- Created by: The Books of Knjige
- Starring: Aleksandar Radunović Goran Vujović Veselin Gajović Zoran Marković Tomo Jokić
- Country of origin: Montenegro
- No. of episodes: 10

Production
- Production location: Montenegro
- Running time: 30 min

Original release
- Network: RTCG
- Release: 2004 – 2005

= Emisija Koja Ide na Televiziju Poneđeljkom oko 9 uveče =

Emisija Koja Ide na Televiziju Poneđeljkom oko 9 uveče (trans. Show That Goes on Television on Mondays Around 9 p.m.) also known as Booksovci was a sketch comedy that was broadcast on RTCG during 2004. The show is a work of The Books of Knjige, a comedy group and alternative rock band from Cetinje. It had 10 episodes, each lasting 30 minutes. The show was a big success in Montenegro and had a large audience.

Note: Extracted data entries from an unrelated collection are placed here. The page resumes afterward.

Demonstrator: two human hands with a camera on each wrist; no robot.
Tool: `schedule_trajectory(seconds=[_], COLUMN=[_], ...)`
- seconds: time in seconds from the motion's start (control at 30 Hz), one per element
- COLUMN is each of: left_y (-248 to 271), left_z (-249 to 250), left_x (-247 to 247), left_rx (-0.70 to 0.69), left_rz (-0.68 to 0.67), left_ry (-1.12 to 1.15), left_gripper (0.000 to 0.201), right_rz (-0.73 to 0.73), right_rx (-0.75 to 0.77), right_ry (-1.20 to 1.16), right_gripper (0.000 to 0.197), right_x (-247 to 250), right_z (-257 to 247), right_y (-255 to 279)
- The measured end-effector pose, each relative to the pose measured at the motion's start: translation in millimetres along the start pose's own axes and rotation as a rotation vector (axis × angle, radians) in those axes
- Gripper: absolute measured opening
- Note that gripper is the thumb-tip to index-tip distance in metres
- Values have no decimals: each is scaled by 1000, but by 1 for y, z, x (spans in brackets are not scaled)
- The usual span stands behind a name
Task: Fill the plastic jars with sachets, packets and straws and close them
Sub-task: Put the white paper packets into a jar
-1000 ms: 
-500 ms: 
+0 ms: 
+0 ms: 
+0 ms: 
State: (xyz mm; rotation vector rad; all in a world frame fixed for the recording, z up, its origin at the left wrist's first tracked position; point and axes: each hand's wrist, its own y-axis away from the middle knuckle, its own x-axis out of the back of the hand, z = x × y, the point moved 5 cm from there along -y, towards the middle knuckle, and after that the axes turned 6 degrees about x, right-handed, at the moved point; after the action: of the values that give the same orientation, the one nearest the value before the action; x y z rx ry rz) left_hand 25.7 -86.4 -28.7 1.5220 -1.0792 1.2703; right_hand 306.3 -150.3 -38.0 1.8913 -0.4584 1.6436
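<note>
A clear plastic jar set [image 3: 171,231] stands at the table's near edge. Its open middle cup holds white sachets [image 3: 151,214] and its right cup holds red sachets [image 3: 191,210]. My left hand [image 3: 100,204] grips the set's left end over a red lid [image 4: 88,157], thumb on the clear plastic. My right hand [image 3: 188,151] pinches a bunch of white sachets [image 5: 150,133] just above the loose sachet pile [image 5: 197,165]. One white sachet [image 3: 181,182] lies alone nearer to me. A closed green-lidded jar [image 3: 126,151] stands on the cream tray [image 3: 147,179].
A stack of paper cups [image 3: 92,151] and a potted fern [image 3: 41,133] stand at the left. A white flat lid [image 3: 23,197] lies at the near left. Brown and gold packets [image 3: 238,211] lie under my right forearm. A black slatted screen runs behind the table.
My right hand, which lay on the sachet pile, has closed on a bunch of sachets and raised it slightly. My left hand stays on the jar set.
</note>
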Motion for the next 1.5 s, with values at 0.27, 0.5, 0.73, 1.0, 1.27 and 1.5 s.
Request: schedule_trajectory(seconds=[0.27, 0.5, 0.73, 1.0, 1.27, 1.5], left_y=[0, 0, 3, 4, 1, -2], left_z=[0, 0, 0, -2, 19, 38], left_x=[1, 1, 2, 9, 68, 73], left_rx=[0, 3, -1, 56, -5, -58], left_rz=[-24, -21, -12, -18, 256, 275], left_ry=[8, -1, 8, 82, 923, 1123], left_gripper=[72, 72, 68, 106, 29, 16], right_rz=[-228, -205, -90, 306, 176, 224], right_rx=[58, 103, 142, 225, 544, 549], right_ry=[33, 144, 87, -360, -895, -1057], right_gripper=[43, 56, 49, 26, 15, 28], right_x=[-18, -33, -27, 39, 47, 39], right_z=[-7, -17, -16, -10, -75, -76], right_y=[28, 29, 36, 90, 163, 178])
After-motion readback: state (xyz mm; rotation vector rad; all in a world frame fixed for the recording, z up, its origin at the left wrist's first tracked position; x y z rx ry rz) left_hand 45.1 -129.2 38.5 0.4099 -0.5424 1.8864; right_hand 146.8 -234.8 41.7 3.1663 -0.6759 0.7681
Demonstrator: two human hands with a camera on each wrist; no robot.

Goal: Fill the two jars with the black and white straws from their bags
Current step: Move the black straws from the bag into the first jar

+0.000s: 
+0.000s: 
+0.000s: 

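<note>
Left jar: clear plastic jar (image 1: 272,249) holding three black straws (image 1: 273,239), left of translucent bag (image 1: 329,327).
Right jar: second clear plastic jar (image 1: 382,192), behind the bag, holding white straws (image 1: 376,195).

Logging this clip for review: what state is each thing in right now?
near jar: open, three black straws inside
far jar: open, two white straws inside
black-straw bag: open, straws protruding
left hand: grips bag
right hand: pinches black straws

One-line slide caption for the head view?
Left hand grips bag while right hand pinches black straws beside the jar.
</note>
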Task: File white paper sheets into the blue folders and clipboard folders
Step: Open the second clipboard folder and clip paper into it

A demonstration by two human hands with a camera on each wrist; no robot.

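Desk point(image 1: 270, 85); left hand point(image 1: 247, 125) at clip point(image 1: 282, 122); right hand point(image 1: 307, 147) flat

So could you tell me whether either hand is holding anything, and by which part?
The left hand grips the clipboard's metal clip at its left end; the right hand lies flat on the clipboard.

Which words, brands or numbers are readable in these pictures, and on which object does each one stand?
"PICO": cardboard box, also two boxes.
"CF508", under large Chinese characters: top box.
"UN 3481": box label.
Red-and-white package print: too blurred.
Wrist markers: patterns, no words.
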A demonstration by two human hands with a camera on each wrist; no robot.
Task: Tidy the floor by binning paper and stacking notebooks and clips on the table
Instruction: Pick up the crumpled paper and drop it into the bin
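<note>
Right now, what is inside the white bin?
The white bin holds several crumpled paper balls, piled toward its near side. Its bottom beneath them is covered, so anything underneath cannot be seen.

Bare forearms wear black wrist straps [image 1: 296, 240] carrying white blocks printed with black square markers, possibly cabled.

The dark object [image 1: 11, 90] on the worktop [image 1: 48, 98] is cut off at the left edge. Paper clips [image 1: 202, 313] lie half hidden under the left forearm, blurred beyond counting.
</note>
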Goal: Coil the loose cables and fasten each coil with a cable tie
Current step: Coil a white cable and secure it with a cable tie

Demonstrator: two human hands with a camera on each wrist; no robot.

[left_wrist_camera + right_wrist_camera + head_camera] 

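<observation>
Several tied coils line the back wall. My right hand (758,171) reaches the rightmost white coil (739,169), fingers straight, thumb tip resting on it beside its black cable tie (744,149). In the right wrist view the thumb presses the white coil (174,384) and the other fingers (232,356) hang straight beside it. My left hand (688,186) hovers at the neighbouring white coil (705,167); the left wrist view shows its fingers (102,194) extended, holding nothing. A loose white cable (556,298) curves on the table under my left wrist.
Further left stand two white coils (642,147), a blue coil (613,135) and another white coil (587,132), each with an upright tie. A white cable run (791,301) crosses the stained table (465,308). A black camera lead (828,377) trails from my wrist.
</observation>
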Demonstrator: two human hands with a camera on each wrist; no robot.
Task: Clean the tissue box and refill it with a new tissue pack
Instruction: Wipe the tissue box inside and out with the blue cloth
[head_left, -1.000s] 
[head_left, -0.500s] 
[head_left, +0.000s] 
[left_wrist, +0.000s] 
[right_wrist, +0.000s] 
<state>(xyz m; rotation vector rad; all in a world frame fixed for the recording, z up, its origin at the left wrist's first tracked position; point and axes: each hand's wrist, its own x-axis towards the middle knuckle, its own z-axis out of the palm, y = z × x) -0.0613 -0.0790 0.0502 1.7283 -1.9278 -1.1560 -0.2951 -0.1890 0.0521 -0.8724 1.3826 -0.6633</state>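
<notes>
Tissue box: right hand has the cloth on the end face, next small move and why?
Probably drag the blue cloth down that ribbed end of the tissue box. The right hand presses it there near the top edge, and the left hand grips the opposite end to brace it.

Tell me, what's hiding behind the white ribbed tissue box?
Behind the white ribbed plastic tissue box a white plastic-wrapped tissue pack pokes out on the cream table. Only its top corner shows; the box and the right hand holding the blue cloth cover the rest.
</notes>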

The style of the show was partially influenced by Monty Python's Flying Circus and Bosnian Top Lista Nadrealista.

==Plot==
Every episode would start with an elderly gentleman who would start talking nonsense, combining things that could not be combined.
He would start talking about something but he would always be talking about a completely different subject in the end.

After that, 3 separate sketches would follow.

==Sketches==
Like Monty Python, their sketches were a surreal and comic, sometimes sarcastic view of living in their country.
In their sketches, they made fun of policemen, habits of Montenegrin people, government, daily routine.